Ticket #660 (closed defect: fixed)

Opened 5 years ago

Last modified 4 years ago

v.delaunay producing incorrect results

Reported by: cmbarton Owned by: grass-dev@…
Priority: critical Milestone: 6.4.0
Component: Vector Version: 6.4.0 RCs
Keywords: delaunay Cc: midinastasurazz
Platform: MacOSX CPU: OSX/Intel

Description

When I tried v.delaunay after compiling GRASS 6.5 from the SVN on Friday (20 May), it gave very weird results. I'm attaching an example from using it on archsites from Spearfish.

Attachments

delaunay.png Download (16.4 KB) - added by cmbarton 5 years ago.
delaunay-valgrind1.txt Download (206.1 KB) - added by kyngchaos 4 years ago.
valgrind on OSX, with a few detail options, part 1
delaunay-valgrind2.txt Download (208.7 KB) - added by kyngchaos 4 years ago.
valgrind on OSX, with a few detail options, part 2
dt_archsites.png Download (3.9 KB) - added by cmbarton 4 years ago.
archsites from Speafish demo data
dt_allsites2005.png Download (12.8 KB) - added by cmbarton 4 years ago.
v.delaunay run on all archsites in June 2005 (correct behavior)
dt_fewsites2009.png Download (7.2 KB) - added by cmbarton 4 years ago.
v.delaunay run on a few of archsites today, i.e., late 2009 (correct behavior)
dt_allsites2009.png Download (17.7 KB) - added by cmbarton 4 years ago.
v.delaunay run on a all archsites today, i.e., late 2009 (incorrect behavior)
archsites11.zip Download (2.4 KB) - added by cmbarton 4 years ago.
v.delaunay.64.patch Download (23.6 KB) - added by mmetz 4 years ago.
bugfix and clean up, patch is for grass64 svn
delaunay1000_fixed.png Download (60.0 KB) - added by cmbarton 4 years ago.
v.delaunay run on 1000 random elevation points from the SC demo data set

Change History

Changed 5 years ago by cmbarton

  Changed 5 years ago by hamish

  • summary changed from v.dalaunay producing incorrect results to v.delaunay producing incorrect results

see these mailing list threads:

 http://thread.gmane.org/gmane.comp.gis.grass.user/30001/  http://thread.gmane.org/gmane.comp.gis.grass.devel/33926

including this valgrind error:

...
WARNING: Vector map <DelaunayTriangles> already exists and will be
         overwritten
==7844== Syscall param write(buf) points to uninitialised byte(s)
==7844==    at 0x71C09F0: write (in /lib/libc-2.7.so)
==7844==    by 0x716E909: _IO_file_write (in /lib/libc-2.7.so)
==7844==    by 0x716E569: (within /lib/libc-2.7.so)
==7844==    by 0x716E8A4: _IO_do_write (in /lib/libc-2.7.so)
==7844==    by 0x7170256: _IO_switch_to_get_mode (in /lib/libc-2.7.so)
==7844==    by 0x716ED8F: _IO_file_seekoff (in /lib/libc-2.7.so)
==7844==    by 0x7164049: ftell (in /lib/libc-2.7.so)
==7844==    by 0x5D455FD: dig_ftell (file.c:41)
==7844==    by 0x5D4600F: dig__write_head (head.c:56)
==7844==    by 0x4E5AC9C: V1_open_new_nat (open_nat.c:127)
==7844==    by 0x4E5A155: Vect_open_new (open.c:565)
==7844==    by 0x403B0D: main (main.c:106)
==7844==  Address 0x4022009 is not stack'd, malloc'd or (recently) free'd
Building topology for vector map <DelaunayTriangles>...
Registering primitives...
...

works ok in Linux + latest grass 6.5svn, both 32 and 64bit.

Hamish

  Changed 5 years ago by hamish

is this seen on 6.4.0rc as well?

  Changed 5 years ago by cmbarton

Yes unfortunately.

I just updated 6.4 from the SVN and compiled in 32 bit.
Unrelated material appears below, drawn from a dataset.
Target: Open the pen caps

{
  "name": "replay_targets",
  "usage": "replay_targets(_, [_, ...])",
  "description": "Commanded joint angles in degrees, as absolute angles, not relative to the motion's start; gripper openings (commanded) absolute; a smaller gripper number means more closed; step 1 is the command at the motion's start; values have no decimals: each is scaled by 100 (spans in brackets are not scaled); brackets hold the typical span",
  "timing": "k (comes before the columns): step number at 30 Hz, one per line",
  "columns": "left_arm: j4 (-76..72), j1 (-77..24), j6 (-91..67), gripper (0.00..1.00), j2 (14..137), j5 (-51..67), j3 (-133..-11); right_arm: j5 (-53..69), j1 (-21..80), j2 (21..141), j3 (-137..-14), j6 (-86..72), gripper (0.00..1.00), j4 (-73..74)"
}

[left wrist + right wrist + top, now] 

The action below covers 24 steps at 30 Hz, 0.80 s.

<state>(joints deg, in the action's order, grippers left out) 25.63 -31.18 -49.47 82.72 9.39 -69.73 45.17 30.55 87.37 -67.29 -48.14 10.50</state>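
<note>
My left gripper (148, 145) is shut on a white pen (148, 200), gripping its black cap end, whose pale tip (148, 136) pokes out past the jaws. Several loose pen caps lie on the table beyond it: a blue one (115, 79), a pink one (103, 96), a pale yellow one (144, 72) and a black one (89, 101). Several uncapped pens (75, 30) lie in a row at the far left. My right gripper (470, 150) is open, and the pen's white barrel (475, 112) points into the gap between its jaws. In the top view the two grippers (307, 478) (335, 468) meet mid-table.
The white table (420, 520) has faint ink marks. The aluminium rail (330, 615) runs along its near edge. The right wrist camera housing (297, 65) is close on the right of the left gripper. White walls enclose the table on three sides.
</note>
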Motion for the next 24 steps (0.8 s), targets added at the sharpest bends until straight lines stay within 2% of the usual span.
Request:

I get the same kind of output seen in the PNG attached to this report. This is a blocker for 6.4.0.

Michael

  Changed 5 years ago by martinl

  • priority changed from critical to blocker
  • version changed from svn-develbranch6 to 6.4.0 RCs
  • milestone changed from 6.5.0 to 6.4.0

  Changed 5 years ago by kyngchaos

On a random suggestion from Markus Neteler, I tested a build with no GCC optimization. Same results. 32bit and 64bit.

  Changed 5 years ago by hamish

  • priority changed from blocker to critical

triage

  Changed 5 years ago by adhollander

On Linux v.delaunay is looking fine to me, testing it on 64bit Ubuntu 9.4 running 6.4.0RC5.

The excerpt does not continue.